## Work required
State the number of lines in the following data that contain the string "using", and nothing else.

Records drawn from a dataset

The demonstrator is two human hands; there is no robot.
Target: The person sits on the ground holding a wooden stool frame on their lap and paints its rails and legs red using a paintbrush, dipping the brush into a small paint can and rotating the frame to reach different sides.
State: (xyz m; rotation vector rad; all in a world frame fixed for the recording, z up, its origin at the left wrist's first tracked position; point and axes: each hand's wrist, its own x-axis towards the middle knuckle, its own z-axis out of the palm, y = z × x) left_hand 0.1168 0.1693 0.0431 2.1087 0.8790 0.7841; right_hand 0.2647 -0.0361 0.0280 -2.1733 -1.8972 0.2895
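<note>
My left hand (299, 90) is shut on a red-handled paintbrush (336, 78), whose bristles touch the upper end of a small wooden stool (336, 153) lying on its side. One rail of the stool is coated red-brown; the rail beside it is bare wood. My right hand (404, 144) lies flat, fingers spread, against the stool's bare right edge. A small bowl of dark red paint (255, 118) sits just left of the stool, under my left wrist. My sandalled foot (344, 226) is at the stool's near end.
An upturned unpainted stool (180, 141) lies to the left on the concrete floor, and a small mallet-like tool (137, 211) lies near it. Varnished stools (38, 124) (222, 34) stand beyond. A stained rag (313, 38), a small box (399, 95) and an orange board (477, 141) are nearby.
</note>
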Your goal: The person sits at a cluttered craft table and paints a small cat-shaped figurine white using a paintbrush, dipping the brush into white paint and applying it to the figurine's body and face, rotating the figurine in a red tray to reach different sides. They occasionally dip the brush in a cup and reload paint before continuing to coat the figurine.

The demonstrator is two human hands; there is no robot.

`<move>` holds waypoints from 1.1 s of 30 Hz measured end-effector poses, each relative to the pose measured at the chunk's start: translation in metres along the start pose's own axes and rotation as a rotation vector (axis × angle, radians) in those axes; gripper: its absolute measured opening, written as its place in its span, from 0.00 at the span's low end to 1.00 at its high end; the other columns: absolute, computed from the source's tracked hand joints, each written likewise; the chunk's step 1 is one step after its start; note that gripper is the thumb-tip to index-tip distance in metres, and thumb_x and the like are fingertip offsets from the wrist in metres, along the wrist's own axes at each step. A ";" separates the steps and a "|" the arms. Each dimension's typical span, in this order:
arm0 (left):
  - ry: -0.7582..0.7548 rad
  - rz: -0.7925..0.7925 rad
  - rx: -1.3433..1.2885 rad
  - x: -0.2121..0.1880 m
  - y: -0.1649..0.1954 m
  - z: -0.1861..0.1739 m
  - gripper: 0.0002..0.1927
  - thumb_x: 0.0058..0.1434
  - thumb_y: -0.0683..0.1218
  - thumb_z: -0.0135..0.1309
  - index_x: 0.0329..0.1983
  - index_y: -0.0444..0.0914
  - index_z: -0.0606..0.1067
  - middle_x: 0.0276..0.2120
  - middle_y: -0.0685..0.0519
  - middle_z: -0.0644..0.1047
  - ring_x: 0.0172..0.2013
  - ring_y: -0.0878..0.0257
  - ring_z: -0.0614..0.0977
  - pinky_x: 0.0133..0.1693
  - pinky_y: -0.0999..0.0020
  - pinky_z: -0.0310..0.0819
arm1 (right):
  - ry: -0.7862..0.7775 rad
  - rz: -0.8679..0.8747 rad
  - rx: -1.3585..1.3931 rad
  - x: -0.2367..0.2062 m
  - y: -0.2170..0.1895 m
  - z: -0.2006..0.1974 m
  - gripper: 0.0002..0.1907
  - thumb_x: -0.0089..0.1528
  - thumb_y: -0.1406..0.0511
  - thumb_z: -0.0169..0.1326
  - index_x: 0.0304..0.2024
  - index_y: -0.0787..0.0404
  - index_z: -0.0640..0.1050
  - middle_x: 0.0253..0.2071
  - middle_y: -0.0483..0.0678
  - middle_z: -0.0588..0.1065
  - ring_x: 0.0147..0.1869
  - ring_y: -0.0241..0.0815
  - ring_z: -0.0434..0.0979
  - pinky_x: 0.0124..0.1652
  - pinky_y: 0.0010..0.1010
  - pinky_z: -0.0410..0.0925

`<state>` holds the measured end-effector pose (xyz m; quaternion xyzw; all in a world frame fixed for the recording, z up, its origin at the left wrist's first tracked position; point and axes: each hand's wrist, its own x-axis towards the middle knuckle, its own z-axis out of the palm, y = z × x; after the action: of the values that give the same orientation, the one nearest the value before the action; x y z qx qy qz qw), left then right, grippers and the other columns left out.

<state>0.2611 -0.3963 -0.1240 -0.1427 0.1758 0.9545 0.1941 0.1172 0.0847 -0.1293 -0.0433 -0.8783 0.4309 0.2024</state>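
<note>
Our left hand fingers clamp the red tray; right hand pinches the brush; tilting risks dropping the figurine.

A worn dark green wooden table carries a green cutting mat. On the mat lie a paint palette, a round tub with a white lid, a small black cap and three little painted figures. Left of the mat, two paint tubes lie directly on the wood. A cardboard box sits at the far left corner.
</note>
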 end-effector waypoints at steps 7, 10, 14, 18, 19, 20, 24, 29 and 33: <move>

## Solved problem
2